I should have known, after reading When the Professor Got Stuck in the Snow (an obvious satire on Richard Dawkins’s atheism) in 2017, that Dan Rhodes’s humour wasn’t for me. However, I generally love flash fiction so thought I might as well give these 101 stories – all about 100 words, or one paragraph, long – a go when I found a copy in a giveaway box across the street. Each has a one-word title, proceeding alphabetically from A to W, and many begin “My girlfriend…” as an unnamed bloke reflects on a relationship. Most of the setups are absurd; the girlfriends’ names (Foxglove, Miracle, Nightjar) tell you so, if nothing else.
Spillover: Animal Infections and the Next Human Pandemic by David Quammen: This is top-notch scientific journalism: pacey, well-structured, and gripping. The best chapters are on Ebola and SARS; the SARS chapter, in particular, reads like a film screenplay, if this were a far superior version of Contagion. It’s a sobering subject, with some quite alarming anecdotes and statistics, but this is not scare-mongering for the sake of it; Quammen is frank about the fact that we’re still all more likely to get heart disease or be in a fatal car crash. 
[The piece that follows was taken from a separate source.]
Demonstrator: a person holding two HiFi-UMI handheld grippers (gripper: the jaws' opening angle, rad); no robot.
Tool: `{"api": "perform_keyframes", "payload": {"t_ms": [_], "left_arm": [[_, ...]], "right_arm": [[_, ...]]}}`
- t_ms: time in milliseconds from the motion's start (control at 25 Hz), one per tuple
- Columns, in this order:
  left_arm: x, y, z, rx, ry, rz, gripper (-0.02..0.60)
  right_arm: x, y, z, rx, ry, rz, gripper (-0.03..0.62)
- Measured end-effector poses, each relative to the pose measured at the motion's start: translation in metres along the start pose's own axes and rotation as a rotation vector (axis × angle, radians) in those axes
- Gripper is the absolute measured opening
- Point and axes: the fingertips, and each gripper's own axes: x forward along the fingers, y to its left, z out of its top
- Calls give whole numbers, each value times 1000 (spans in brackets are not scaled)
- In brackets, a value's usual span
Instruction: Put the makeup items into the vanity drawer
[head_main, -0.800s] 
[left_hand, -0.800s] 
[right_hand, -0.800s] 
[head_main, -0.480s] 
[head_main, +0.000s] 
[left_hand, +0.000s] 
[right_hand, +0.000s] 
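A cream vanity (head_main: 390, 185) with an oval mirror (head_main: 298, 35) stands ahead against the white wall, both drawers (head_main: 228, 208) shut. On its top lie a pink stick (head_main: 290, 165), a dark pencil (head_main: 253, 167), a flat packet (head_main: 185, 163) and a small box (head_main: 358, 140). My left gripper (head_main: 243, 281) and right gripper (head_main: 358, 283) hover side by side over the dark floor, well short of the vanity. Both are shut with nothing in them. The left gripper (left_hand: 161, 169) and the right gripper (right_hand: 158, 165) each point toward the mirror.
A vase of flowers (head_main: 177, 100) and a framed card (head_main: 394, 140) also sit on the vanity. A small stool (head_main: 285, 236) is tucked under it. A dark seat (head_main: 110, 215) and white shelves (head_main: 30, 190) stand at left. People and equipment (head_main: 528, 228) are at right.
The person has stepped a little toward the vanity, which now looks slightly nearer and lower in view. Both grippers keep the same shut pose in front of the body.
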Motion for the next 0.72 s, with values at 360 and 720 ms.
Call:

Infinite Home by Kathleen Alcott: “Edith is a widowed landlady who rents apartments in her Brooklyn brownstone to an unlikely collection of humans, all deeply in need of shelter.” (I haven’t read it, but I do have a copy; now would seem like the time to read it!)


I love the sound of A Journey Around My Room by Xavier de Maistre: “Finding himself locked in his room for six weeks, a young officer journeys around his room in his imagination, using the various objects it contains as inspiration for a delightful parody of contemporary travel writing and an exercise in Sternean picaresque.”



Sourdough by Robin Sloan: Lois Clary, a Bay Area robot programmer, becomes obsessed with baking. “I needed a more interesting life. I could start by learning something. I could start with the starter.” She attempts to link her job and her hobby by teaching a robot arm to knead the bread she makes for a farmer’s market. Madcap adventures ensue. It’s a funny and original novel and it makes you think, too – particularly about the extent to which we should allow technology to take over our food production.
The Egg & I by Betty Macdonald: MacDonald and her husband started a rural Washington State chicken farm in the 1940s. Her account of her failure to become the perfect farm wife is hilarious. The voice reminded me of Doreen Tovey’s: mild exasperation at the drama caused by household animals, neighbors, and inanimate objects. “I really tried to like chickens. But I couldn’t get close to the hen either physically or spiritually, and by the end of the second spring I hated everything about the chicken but the egg.” Perfect pre-Easter reading.